J’ai regardé par le judas.

C’étaient mes parents.

Plus âgés. Plus petits. Ils pleuraient.

Le visage de ma mère était déformé par la culpabilité. Mon père tenait des papiers de ses mains tremblantes.

Je savais, sans avoir entendu un mot, que la vérité avait éclaté.

Je me suis appuyée contre la porte. J’ai pris une profonde inspiration.

Et j’ai décidé de ne pas l’ouvrir.

Car certaines absences ne sont pas une vengeance.

Ils sont les seuls à représenter la justice.

Je n’ai pas ouvert la porte, mais je ne suis pas parti non plus.

Je me suis appuyée contre le bois, écoutant ma mère sangloter de l’autre côté.

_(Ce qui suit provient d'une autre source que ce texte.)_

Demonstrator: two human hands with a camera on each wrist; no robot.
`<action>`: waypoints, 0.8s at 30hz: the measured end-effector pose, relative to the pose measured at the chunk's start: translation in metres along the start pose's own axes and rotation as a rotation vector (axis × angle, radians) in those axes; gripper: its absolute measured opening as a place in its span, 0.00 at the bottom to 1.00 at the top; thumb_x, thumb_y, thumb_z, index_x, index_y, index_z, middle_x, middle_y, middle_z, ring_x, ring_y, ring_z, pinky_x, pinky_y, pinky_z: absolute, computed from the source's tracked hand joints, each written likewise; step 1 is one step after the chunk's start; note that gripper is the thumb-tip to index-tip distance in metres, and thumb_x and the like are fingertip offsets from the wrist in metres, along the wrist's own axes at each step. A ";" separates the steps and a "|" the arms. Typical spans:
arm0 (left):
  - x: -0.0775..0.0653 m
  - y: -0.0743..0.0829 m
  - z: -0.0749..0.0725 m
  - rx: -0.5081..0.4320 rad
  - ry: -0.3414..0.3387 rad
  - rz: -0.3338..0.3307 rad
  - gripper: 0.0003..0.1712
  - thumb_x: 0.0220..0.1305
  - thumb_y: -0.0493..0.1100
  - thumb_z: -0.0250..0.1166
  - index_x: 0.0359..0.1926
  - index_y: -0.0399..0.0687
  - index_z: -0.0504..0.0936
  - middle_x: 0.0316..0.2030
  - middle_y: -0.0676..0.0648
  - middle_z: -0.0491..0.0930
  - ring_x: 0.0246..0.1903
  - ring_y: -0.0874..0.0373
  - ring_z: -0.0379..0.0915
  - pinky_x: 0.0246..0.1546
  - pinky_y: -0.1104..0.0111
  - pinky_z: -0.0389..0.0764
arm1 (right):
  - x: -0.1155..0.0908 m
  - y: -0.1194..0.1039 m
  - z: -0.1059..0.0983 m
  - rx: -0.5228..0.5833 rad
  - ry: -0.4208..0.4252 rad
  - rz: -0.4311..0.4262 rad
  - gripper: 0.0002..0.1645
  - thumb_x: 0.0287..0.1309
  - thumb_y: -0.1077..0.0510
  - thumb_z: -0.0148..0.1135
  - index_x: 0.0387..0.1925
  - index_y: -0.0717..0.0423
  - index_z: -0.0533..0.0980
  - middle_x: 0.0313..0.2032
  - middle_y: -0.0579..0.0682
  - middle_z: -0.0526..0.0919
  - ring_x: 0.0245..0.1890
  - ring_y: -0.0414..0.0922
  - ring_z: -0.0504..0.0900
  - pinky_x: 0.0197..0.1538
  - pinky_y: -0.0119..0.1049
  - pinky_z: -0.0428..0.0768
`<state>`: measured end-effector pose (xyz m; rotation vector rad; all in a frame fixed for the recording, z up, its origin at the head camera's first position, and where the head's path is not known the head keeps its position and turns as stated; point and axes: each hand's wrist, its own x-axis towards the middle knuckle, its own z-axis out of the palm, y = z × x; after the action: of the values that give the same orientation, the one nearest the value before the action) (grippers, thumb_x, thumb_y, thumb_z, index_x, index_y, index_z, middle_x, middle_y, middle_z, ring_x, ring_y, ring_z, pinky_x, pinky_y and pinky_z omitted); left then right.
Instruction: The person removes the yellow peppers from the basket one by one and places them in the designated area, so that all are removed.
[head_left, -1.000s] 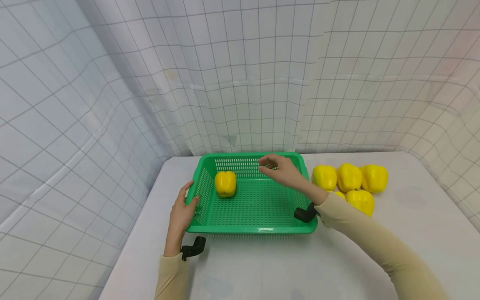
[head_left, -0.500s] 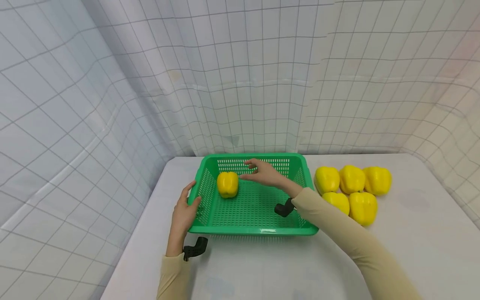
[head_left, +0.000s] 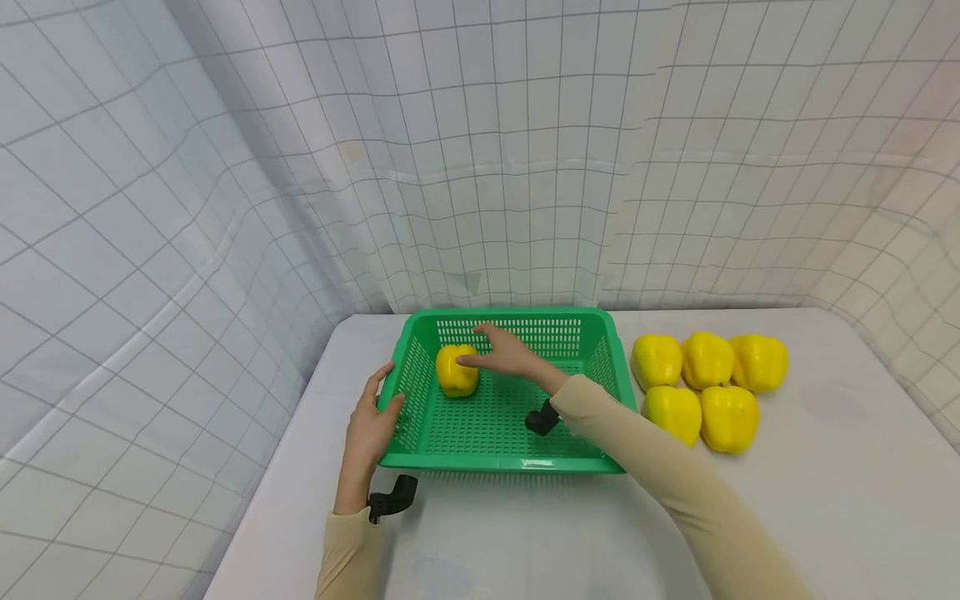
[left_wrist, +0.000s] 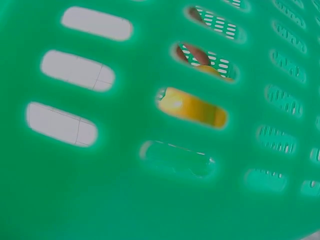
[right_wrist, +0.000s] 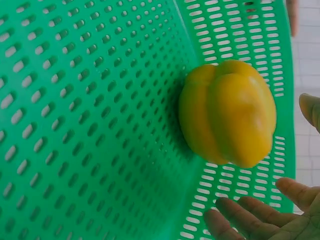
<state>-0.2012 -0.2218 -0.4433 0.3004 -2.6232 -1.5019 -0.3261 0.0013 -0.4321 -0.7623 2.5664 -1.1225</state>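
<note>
My left hand point(head_left: 369, 427) holds the left rim of a green plastic basket point(head_left: 510, 463), its thumb over the rim and its fingers along the outer side. Inside, near the left end, a yellow bell pepper point(head_left: 453, 377) stands on the floor of the basket. My right hand point(head_left: 504, 352) reaches in from the right, thumb and fingers spread, with the thumb overlapping the pepper in the head view. In the right wrist view, a gap shows between the spread fingers point(right_wrist: 250, 220) and the pepper point(right_wrist: 230, 115). Through the slots in the left wrist view, part of the pepper point(left_wrist: 192, 107) shows.
Several more yellow bell peppers point(head_left: 707, 360) sit in two rows on the white table point(head_left: 832, 467), right of the basket. A white gridded curtain point(head_left: 510, 167) hangs behind and along the sides. Black wrist cameras point(head_left: 393, 497) are worn on both wrists.
My right hand has moved left across the basket to the pepper, its fingers spreading wider. My left hand stays at the rim. The head view has shifted slightly.
</note>
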 end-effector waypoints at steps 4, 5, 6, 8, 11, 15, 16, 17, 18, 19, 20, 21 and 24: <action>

« Nous savons que vous êtes là », dit-il. « S’il vous plaît. »

Je n’ai pas répondu.

Quand ils sont enfin partis, je me suis assise par terre. Je n’ai pas ressenti de soulagement. J’étais épuisée. De cette fatigue qui s’accumule au fil des années.

Le lendemain matin, j’ai trouvé une enveloppe sous la porte.

À l’intérieur se trouvait une lettre de mon père.